● **Exercise requirements**
Please output, without any change, the lines of the material below from the very first through the one with "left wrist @".

● **Information**

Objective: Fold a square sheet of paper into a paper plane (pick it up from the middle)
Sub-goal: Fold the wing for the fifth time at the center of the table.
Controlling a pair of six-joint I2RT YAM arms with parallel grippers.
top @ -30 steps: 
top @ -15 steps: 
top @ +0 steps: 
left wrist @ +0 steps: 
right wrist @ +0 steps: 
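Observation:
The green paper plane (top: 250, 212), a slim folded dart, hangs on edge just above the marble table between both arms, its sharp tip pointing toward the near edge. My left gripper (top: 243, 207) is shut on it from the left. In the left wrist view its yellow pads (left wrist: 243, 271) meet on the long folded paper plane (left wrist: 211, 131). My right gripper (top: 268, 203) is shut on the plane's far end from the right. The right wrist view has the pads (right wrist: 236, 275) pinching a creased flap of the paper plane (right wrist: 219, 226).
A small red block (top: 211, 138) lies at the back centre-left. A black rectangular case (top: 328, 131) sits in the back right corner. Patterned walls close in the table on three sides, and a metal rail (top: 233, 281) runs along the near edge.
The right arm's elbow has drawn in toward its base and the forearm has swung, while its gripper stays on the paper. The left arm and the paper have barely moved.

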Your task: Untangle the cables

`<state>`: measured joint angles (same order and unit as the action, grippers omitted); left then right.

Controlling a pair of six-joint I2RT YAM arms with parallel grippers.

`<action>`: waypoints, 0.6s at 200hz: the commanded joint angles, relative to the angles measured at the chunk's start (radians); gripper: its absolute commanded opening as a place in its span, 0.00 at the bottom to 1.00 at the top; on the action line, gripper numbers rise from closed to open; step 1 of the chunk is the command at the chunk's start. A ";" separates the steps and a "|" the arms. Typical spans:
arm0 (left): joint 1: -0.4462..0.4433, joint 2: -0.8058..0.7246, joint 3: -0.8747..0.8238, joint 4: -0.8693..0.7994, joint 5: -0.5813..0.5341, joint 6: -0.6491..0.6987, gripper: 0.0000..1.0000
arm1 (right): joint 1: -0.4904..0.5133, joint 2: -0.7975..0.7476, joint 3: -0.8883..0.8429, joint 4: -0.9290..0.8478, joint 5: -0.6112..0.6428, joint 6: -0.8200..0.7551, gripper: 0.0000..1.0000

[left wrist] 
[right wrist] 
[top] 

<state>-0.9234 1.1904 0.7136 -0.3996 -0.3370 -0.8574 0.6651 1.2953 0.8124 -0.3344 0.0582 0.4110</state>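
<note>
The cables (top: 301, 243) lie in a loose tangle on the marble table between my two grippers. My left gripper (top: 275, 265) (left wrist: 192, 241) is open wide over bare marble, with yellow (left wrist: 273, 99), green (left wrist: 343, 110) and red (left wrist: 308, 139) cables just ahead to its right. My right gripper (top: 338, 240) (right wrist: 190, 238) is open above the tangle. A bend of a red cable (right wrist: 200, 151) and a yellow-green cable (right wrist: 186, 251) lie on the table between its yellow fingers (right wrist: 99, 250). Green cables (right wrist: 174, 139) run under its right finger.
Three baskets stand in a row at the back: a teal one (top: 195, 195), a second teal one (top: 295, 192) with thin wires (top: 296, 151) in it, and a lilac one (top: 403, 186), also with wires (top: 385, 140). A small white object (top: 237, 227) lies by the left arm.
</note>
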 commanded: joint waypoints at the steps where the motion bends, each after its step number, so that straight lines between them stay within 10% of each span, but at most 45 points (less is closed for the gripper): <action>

● **Answer to this task**
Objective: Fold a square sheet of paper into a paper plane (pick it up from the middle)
Sub-goal: Fold the wing for the fifth time at the center of the table.
Controlling a pair of six-joint I2RT YAM arms with parallel grippers.
top @ -30 steps: 
top @ -15 steps: 
top @ +0 steps: 
left wrist @ +0 steps: 

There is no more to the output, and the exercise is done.